Gestur



Alam—Jika suatu hari aku menjadi bagian yang meruntuhkan mimpi asrimu. “maafkah tingkahku”, barangkali karena pikiran naïfku sedang membinal. Ku terka panjangnya kehidupanmu dengan segala nafsu kuasa yang memompa diri. Ku hibahkan seluruh asset dalam pundak kuasa dunia. Ku rajut propaganda manis bujuk rayu loyalitas. Ku khinati pula perjanjian dengan penguasa semesta; tidak akan membuat kerusakan di muka bumi.

Keluarga—Ku lihat ada banyak harap yang membentang disudut kehidupan yang kita jalani. Kau bidani seluruh gerak gerik lakuku; yang kadang-kadang melukai dan menambal kembali lewat permusyawaratan khas anak manusia. Tiap saat, ku lihat kau masih saja mendoaiku. Berharap besar terhadap masa depanku. Memberikan pundakmu atas tangis kenakalanku. Dan membesarkanku dengan segala keruh keras usahamu.

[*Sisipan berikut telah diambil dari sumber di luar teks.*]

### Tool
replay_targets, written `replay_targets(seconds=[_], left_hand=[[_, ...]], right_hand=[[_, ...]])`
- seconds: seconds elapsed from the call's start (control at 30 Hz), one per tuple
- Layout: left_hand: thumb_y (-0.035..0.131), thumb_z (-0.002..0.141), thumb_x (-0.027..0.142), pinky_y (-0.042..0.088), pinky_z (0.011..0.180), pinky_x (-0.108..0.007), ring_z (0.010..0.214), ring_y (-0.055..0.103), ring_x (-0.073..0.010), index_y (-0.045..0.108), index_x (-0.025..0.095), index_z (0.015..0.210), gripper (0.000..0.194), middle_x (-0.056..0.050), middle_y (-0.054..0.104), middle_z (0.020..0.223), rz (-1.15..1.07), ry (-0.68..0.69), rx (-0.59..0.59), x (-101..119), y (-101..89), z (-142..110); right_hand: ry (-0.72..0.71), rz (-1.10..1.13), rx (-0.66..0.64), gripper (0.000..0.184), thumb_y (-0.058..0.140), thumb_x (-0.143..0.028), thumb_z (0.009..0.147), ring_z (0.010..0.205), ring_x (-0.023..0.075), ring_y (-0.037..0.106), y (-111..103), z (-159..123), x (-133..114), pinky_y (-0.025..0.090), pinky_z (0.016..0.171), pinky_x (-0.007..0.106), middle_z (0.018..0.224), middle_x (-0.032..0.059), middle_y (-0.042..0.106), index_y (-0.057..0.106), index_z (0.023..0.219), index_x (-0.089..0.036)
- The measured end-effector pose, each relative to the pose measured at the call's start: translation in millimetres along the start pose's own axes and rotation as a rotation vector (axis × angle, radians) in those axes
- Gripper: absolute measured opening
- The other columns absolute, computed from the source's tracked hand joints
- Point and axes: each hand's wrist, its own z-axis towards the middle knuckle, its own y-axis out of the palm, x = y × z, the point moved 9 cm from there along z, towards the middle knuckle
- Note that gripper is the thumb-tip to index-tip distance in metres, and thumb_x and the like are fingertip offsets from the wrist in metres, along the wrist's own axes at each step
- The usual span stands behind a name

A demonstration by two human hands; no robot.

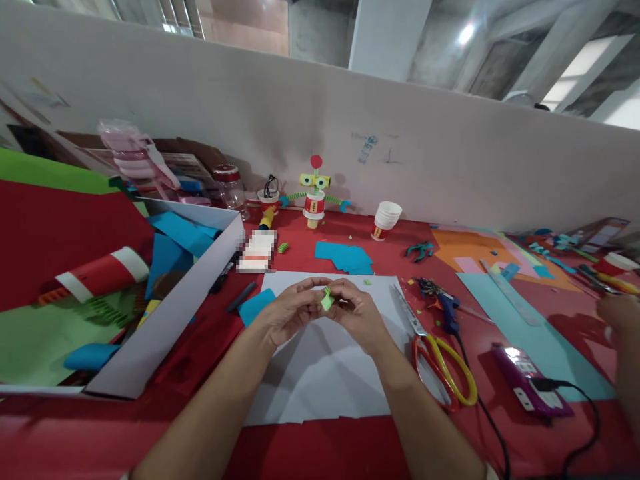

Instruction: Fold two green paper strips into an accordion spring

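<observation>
Between my two hands is a small folded green paper strip (327,301), pinched by the fingers of both. My left hand (295,308) curls in from the left and my right hand (356,308) from the right, with fingertips nearly meeting around it. Both hover over a white sheet (325,380) on the red table. Part of the strip is hidden by the fingers. Blue paper (257,305) lies by my left wrist, and more blue paper pieces (345,257) lie just beyond the hands. Scissors (440,370) with red and yellow handles rest right of my right hand.
A paper-cup figure (314,205) with green folded arms stands by the wall, near stacked cups (387,219). At left is a white box (165,320) of craft pieces. To the right are a glue gun (449,313), pliers (420,251), a purple power bank (530,383) and another person's hand (620,310).
</observation>
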Motion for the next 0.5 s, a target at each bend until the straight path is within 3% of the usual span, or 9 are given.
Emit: replay_targets(seconds=[0.2, 0.3, 0.5], left_hand=[[0.072, 0.069, 0.023, 0.048, 0.079, -0.031, 0.077, 0.061, -0.0140, 0.066, 0.018, 0.089, 0.021, -0.003, 0.065, 0.083, -0.066, -0.017, -0.025, -4.9, 6.5, -1.5], [0.074, 0.067, 0.021, 0.049, 0.080, -0.031, 0.071, 0.060, -0.0118, 0.065, 0.018, 0.084, 0.019, -0.001, 0.062, 0.074, -0.118, -0.049, -0.018, -8.8, 6.6, -0.7], [0.074, 0.065, 0.019, 0.048, 0.065, -0.024, 0.055, 0.050, -0.0088, 0.064, 0.017, 0.069, 0.011, 0.002, 0.053, 0.058, -0.102, -0.064, 0.052, -8.5, -8.0, 2.1]], right_hand=[[-0.062, -0.127, 0.225, 0.019, 0.057, -0.007, 0.065, 0.070, 0.0125, 0.052, -15.4, -2.8, -1.5, 0.041, 0.060, 0.023, 0.080, -0.0001, 0.055, 0.065, 0.075, -0.021], [-0.065, -0.158, 0.302, 0.021, 0.053, -0.006, 0.063, 0.069, 0.0124, 0.052, -18.6, -5.5, -0.9, 0.042, 0.059, 0.023, 0.080, 0.0001, 0.055, 0.065, 0.073, -0.020], [-0.058, -0.145, 0.189, 0.017, 0.063, -0.014, 0.070, 0.074, 0.0136, 0.057, -8.5, -4.1, 0.5, 0.046, 0.064, 0.024, 0.084, 0.0013, 0.057, 0.068, 0.084, -0.021]])
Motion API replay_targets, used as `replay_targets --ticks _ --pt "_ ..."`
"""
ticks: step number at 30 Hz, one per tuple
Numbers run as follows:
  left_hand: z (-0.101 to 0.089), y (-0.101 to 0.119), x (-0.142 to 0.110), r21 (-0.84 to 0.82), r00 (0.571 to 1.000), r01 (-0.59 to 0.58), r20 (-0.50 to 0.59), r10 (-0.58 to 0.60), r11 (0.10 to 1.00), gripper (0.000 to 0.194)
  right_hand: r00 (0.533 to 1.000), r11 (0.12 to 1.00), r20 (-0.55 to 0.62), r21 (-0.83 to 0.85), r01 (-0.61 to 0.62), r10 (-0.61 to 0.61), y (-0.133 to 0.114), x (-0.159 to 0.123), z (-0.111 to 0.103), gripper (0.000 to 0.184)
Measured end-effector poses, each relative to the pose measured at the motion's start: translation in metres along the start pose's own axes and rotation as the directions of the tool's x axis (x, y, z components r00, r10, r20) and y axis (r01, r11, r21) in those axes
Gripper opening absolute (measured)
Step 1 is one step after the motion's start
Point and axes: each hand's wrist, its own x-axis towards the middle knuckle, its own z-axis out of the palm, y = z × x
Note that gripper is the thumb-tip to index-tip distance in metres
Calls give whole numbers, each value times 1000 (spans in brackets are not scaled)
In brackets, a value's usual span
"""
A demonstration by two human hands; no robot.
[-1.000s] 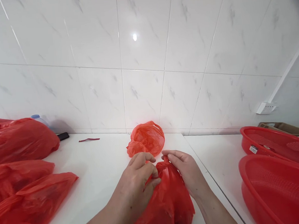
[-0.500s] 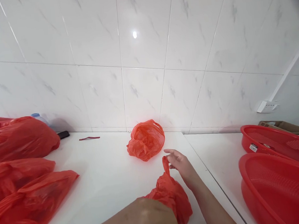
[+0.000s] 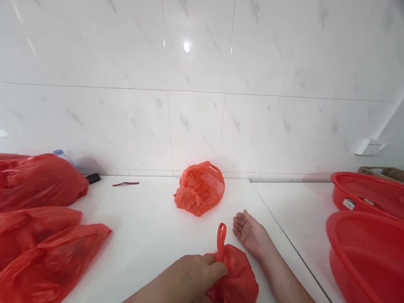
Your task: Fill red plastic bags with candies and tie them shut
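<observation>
A small red plastic bag (image 3: 235, 279) sits at the near edge of the white counter (image 3: 148, 230), one twisted handle loop sticking up. My left hand (image 3: 191, 287) is closed around the bag's top on its left side. My right hand (image 3: 251, 234) rests on the counter just right of the bag, palm up, fingers loosely apart, holding nothing. A second, crumpled red bag (image 3: 199, 188) lies farther back near the tiled wall.
Three large filled red bags (image 3: 40, 271) are stacked at the left. Two red plastic baskets (image 3: 381, 249) stand at the right, with a cardboard box (image 3: 396, 176) behind. A black object (image 3: 92, 178), a bottle cap (image 3: 59, 154) and a red strip (image 3: 125, 183) lie by the wall.
Both hands were pinching the bag's top; my right hand has let go of the handle and dropped onto the counter. My left hand slid lower and now grips the bag.
</observation>
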Motion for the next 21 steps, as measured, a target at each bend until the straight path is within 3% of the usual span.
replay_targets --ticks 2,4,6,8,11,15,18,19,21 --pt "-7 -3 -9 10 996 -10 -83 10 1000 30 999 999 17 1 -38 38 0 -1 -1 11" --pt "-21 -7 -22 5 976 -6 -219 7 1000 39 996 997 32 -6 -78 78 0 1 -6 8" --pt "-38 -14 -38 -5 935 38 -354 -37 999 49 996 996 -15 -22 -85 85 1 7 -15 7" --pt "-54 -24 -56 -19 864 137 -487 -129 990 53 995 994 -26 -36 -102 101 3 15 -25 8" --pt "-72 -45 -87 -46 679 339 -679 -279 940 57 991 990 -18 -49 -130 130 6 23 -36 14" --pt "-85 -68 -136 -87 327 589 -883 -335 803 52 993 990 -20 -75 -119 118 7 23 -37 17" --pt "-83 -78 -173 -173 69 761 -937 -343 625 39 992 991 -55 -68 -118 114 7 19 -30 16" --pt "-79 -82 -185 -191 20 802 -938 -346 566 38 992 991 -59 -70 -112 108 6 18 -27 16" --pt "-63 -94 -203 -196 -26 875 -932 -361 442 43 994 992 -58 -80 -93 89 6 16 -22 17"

Agama—sekarang semakin memcekam dalam suasana yang kian beku. Mengeras membentuk daratan luas perdebatan, darah dan ritus-ritus. Ia hadir dalam beragam jubah pembenaran atas faksi-faksi golongan suci. Tak ingin berkompromi. Sebab sekarang ia hanyalah ruang; liberal-konservatif, shaleh-atheis, kampanye kebaikan-sembunyi. Masihkah, aku akan mati dengan membawa ketenangan jiwaku dengan memeluk pesan suci. Bukan untuk membius surga, tapi untuk kebaikan; sesama manusia.